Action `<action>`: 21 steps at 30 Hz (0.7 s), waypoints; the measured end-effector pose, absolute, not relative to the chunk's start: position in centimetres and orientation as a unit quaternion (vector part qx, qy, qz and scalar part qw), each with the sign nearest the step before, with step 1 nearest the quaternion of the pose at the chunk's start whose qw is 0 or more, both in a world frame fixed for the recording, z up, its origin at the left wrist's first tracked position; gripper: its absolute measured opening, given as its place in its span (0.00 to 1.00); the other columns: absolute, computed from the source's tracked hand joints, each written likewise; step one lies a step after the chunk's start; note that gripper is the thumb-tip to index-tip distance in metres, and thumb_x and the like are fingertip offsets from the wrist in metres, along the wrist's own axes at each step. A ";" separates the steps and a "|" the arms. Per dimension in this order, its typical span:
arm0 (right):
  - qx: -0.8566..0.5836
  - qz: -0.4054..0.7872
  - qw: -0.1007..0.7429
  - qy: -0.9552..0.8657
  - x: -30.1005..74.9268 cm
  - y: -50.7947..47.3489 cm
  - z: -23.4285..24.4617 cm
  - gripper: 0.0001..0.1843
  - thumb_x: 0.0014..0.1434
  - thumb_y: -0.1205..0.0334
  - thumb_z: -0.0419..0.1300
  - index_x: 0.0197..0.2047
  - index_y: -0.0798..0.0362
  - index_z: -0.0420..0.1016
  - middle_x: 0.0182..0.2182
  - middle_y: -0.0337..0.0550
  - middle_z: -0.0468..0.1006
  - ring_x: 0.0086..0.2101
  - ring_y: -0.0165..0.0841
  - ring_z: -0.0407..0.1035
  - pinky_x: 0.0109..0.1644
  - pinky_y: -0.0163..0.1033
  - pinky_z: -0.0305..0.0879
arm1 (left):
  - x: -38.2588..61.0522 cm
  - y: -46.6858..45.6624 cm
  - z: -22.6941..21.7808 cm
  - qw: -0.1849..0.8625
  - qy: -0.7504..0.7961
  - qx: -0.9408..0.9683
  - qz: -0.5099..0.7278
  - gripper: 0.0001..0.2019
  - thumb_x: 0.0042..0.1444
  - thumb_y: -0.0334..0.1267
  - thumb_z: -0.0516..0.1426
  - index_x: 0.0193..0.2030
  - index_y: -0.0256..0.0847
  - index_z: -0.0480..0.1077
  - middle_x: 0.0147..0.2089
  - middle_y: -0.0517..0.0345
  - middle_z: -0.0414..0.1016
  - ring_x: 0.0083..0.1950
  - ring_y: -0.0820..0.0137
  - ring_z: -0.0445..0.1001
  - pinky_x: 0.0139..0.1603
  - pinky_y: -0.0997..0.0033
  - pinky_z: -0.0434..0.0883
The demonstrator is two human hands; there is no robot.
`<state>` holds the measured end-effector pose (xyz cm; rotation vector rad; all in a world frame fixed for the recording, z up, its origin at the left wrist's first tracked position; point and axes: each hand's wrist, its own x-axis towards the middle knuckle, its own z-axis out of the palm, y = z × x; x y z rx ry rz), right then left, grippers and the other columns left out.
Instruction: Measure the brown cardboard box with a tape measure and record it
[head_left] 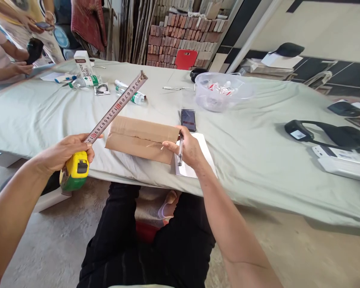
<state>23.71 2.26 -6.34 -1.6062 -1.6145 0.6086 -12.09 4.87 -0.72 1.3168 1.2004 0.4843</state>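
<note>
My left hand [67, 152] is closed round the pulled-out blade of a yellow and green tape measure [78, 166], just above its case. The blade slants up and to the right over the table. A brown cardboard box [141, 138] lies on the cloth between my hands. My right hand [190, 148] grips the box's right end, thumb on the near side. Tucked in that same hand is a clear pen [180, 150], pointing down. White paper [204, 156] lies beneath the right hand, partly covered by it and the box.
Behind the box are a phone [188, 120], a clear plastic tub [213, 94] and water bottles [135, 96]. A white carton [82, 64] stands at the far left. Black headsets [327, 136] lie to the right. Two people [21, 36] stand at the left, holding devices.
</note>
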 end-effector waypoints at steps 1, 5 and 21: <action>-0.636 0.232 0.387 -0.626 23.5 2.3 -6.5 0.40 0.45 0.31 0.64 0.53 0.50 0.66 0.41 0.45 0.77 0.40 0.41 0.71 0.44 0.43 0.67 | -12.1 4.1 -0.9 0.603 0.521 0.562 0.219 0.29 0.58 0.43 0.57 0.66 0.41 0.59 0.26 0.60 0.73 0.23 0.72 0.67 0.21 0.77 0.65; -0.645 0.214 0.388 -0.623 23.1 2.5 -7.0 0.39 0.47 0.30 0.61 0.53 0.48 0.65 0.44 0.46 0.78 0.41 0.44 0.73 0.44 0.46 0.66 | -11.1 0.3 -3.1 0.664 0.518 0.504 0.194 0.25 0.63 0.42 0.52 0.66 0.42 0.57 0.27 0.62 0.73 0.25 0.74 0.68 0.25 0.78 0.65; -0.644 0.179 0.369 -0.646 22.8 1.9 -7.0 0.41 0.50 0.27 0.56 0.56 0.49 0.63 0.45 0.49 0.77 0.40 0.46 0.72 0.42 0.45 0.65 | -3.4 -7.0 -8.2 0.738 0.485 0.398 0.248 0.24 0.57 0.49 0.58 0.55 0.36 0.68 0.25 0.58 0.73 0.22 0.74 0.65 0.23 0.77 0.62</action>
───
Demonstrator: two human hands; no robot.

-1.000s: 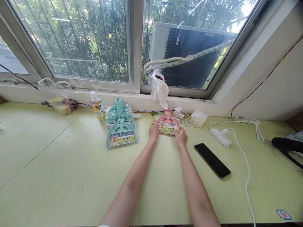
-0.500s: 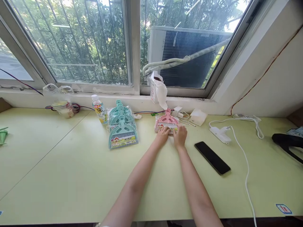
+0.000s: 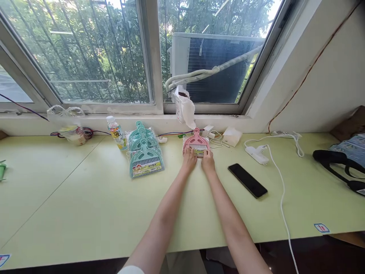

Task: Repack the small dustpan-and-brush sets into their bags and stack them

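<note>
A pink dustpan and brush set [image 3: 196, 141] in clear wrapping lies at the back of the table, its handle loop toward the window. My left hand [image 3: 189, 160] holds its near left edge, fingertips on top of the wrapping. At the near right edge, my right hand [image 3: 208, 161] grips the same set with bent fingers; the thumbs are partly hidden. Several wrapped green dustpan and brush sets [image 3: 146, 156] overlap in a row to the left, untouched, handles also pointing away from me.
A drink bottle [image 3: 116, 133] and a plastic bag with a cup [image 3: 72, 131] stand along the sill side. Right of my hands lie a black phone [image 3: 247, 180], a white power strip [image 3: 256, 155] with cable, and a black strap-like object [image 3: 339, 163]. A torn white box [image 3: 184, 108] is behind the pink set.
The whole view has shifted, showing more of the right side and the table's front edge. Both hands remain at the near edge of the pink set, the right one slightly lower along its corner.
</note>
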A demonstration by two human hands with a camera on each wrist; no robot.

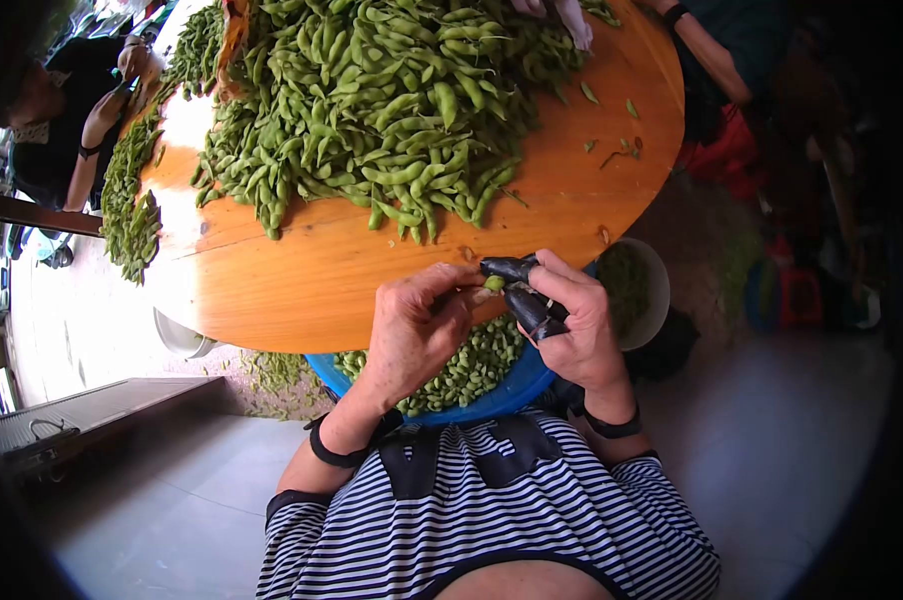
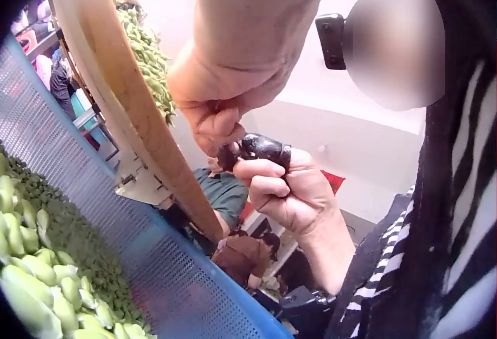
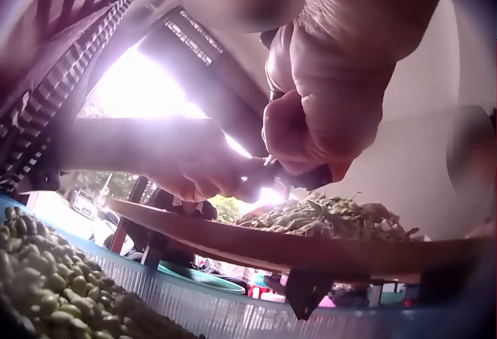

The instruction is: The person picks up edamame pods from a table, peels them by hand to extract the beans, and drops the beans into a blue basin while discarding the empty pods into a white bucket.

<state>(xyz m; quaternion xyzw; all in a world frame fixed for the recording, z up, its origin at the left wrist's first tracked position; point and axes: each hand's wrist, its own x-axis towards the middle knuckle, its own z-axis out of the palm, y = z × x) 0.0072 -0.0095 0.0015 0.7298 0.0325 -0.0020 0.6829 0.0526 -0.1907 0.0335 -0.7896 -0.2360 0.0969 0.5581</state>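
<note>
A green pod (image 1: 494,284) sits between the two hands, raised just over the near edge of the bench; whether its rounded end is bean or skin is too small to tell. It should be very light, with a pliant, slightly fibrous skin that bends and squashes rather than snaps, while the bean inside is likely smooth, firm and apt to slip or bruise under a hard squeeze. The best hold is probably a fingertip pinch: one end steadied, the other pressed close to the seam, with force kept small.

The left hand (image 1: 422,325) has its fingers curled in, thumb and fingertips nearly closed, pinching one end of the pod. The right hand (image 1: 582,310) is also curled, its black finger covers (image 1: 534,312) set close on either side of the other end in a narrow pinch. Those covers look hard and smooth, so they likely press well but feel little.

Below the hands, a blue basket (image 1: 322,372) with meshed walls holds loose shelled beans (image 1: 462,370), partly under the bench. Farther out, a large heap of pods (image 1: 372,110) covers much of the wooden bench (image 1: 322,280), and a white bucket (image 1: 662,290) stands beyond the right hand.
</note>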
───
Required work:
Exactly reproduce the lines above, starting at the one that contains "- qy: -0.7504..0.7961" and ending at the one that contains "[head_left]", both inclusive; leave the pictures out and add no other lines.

Solution to this problem:
  - qy: -0.7504..0.7961
  - qx: -0.9408..0.9683
  - qz: -0.5099..0.7278
  - gripper: 0.0001..0.2019
  - thumb_x: 0.0042..0.1444
  - thumb_y: -0.0334..0.1267
  - thumb_z: -0.0516..0.1426
  - index_x: 0.0193..0.2030
  - index_y: -0.0256..0.0847
  - index_z: -0.0480..0.1077
  - middle_x: 0.0147..0.2089
  - middle_y: -0.0517..0.0345
  - middle_z: -0.0414..0.1016
  - ring_x: 0.0083..0.1950
  - ring_y: -0.0820..0.0137
  - ring_z: -0.0445..0.1001
  - pinky_x: 0.0139..0.1603
  - pinky_y: -0.0997..0.0033
  - pinky_z: -0.0434..0.0883
The demonstrator is two human hands; there is no robot.
`<state>` holds the measured end-effector pose (xyz cm; rotation vector rad; all in a world frame fixed for the recording, z up, its origin at the left wrist's first tracked position; point and axes: each hand's wrist, its own x-axis towards the middle knuckle, its own z-axis out of the palm, y = z × x; x y z rx ry rz), right then left, grippers and the other columns left out.
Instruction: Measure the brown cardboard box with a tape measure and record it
[head_left] 

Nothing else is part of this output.